Thoeny Farms already has converted most of its 390 acres from berries and vegetables to grass seed. Its raspberry production peaked at 150 acres and is now at 10 acres.

“Raspberries used to go for $1.70 per pound, but now it’s about 50 cents per pound,” Thoeny said. “Unless a grower can process berries, or add value with fresh sales, it’s hard to make a profit.”

Thoeny sells berries at farmers’ markets in Southwest Washington and some are shipped to farmers’ markets in Seattle. He also has a few acres of strawberries, blackberries and sweet corn.

Thoeny runs the business with his brother, Ted, and mother, Peggy, in the Woodland Bottoms, which once supported a thriving agricultural community. Decades ago, farmers raised a variety of vegetables and the area was home to dozens of dairies, Thoeny said.

About five farms remain, he said, the majority of which now grow grass seed. It’s a crop that has far lower labor costs.

Thoeny Farms has succeeded for nearly seven decades by adapting to changing conditions, and Thoeny, a third-generation farmer, expects to continue in that tradition. The family grew vegetables, mostly carrots, for about 35 years before planting raspberries, followed by strawberries and blackberries.

The supply of migrant labor dropped off three or four years ago and local farm labor is nonexistent, he said. To harvest their berries and sweet corn, the farm needs about 16 workers, Thoeny said. Hiring people and complying with government regulations is an “immense amount of work.”
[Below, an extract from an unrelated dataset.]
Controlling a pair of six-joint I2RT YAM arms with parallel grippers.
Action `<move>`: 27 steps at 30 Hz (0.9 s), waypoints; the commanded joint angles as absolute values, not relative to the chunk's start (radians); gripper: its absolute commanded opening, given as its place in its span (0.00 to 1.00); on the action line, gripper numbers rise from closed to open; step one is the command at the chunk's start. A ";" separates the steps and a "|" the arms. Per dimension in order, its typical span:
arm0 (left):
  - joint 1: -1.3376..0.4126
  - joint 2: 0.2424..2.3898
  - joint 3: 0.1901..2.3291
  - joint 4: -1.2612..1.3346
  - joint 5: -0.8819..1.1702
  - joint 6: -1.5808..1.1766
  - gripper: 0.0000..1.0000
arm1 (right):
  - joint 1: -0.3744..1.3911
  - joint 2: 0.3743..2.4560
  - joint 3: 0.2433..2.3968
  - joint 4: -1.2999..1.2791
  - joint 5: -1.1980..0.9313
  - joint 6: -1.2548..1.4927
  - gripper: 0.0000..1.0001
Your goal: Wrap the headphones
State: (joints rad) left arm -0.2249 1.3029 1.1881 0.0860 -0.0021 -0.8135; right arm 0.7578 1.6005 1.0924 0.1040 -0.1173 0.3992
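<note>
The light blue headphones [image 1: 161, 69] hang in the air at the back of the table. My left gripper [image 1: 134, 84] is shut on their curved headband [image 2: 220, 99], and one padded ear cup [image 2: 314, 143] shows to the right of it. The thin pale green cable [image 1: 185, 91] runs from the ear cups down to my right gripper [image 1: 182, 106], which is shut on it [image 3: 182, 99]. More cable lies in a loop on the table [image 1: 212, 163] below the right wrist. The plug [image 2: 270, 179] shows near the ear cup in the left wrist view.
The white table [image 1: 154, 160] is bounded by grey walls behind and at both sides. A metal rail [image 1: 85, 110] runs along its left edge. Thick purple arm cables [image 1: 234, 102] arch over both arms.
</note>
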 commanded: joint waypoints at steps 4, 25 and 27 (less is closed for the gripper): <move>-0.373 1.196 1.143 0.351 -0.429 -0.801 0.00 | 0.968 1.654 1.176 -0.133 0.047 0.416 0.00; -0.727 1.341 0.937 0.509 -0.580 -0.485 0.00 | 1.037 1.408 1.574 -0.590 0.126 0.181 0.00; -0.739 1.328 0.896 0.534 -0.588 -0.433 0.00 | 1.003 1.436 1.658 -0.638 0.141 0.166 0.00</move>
Thoeny and his brother can do the work of growing grass seed. Working with family is a perk of his job, Thoeny said, and is what he always wanted to do. He includes other farmers in the area as part of his “extended family.” His children have chosen careers off the farm.

“I got into farming when it was easiest, in the ’70s, ’80s and ’90s,” Thoeny said. He and his brother may be the last generation of his family to farm, but they don’t want to sell their land and hope to leave a healthy business to their kids and grandkids.

Thoeny thinks the future of his farm will include diversification. He leases property for trailer parking and a building where the farm formerly processed carrots is now a warehouse.

Thoeny doesn’t rule out a return to the business’ past pursuits. The family once had 15 acres of U-pick and a farm store. The farmers’ markets where they sell berries are booming, he said. There’s still opportunity, but “farming is not for the meek.”

“We work 14- or 15-hour days in season. We work a horrendous amount of hours for not much return. But if I could go back in time, I wouldn’t trade anything.”